Task to complete
Lines holding the word "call" must be located in the listing below and copied.

(Data excerpt Opens)

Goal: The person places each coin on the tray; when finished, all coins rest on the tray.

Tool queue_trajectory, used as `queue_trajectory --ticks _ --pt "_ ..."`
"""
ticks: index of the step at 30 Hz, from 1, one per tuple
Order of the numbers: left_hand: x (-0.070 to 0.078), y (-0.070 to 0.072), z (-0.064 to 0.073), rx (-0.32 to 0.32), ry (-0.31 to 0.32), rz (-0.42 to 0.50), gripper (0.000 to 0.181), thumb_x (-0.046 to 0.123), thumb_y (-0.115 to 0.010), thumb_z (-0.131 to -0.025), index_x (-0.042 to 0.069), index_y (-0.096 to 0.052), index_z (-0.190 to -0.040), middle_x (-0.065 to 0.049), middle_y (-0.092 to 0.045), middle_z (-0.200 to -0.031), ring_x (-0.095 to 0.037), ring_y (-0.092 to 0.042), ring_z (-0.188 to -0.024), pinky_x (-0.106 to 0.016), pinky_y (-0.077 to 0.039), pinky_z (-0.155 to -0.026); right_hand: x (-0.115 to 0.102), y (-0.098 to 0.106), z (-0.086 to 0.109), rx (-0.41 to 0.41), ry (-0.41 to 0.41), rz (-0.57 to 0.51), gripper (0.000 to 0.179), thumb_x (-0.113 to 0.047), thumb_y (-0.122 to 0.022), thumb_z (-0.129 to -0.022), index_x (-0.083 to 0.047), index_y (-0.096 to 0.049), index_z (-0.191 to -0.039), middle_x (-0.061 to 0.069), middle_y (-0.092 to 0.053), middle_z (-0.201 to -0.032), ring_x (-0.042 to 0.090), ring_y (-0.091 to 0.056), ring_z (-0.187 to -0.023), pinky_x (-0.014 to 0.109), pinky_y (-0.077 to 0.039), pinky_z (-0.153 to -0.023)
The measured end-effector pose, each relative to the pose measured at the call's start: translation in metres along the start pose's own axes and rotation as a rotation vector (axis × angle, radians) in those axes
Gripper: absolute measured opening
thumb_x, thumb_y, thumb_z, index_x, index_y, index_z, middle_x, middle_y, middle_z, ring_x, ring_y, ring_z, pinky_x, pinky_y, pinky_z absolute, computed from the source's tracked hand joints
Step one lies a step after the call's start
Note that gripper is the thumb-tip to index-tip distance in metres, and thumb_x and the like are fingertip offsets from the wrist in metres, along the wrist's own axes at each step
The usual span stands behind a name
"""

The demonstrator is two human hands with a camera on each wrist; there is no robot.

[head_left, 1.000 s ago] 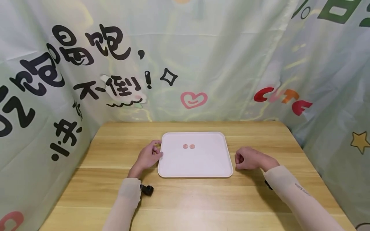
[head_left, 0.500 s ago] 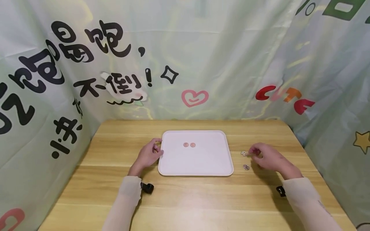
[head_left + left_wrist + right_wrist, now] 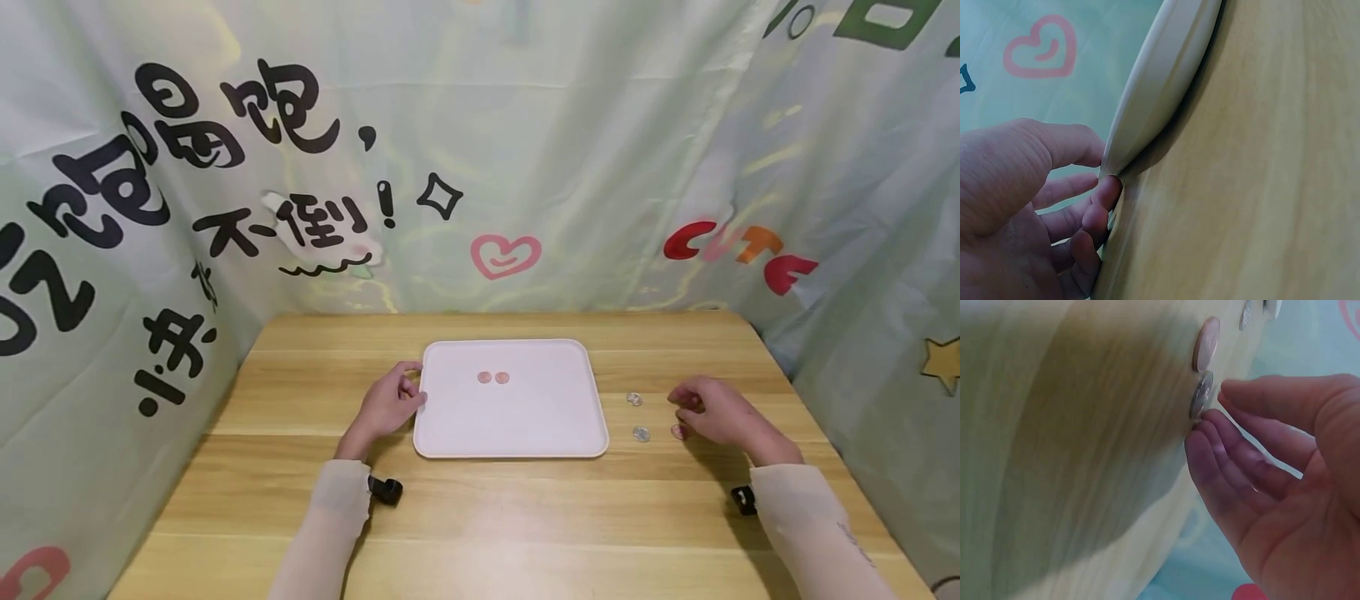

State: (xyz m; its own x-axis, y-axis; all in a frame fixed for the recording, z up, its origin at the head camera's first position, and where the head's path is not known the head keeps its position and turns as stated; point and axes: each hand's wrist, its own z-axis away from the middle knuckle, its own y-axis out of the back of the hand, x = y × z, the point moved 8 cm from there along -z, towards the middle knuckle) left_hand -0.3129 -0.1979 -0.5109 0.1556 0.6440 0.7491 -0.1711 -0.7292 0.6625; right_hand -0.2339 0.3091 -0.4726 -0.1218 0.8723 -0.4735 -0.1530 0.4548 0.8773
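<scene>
In the head view my left hand (image 3: 387, 405) is at the left edge of a white rectangular tray (image 3: 517, 425). In the left wrist view, thumb and curled fingers hold the tray's rim (image 3: 1159, 75). Two copper-coloured coins, a left one (image 3: 484, 377) and a right one (image 3: 502, 378), lie side by side on the tray. My right hand (image 3: 722, 411) hovers low over the table right of it, fingers loosely bent. Under its fingertips lies a silver coin (image 3: 1202, 395), with a copper-coloured coin (image 3: 1207, 344) beside it. Whether the fingertips touch the silver coin, I cannot tell.
Two more silver coins, one farther back (image 3: 634, 399) and one nearer (image 3: 641, 434), lie on the wooden table (image 3: 480, 525) between tray and right hand. A printed curtain (image 3: 592, 167) hangs behind the table and along both sides.
My right hand has moved right, away from the tray. Two silver coins and then a copper-coloured one have come into sight from under it. The left hand stays at the tray.
</scene>
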Motion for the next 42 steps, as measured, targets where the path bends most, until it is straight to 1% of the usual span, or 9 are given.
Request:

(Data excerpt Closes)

Solution
The measured end-effector pose, each relative to the pose measured at the call's start: translation in metres along the start pose's own axes and rotation as a rotation vector (axis × angle, radians) in those axes
Step one lies a step after the call's start

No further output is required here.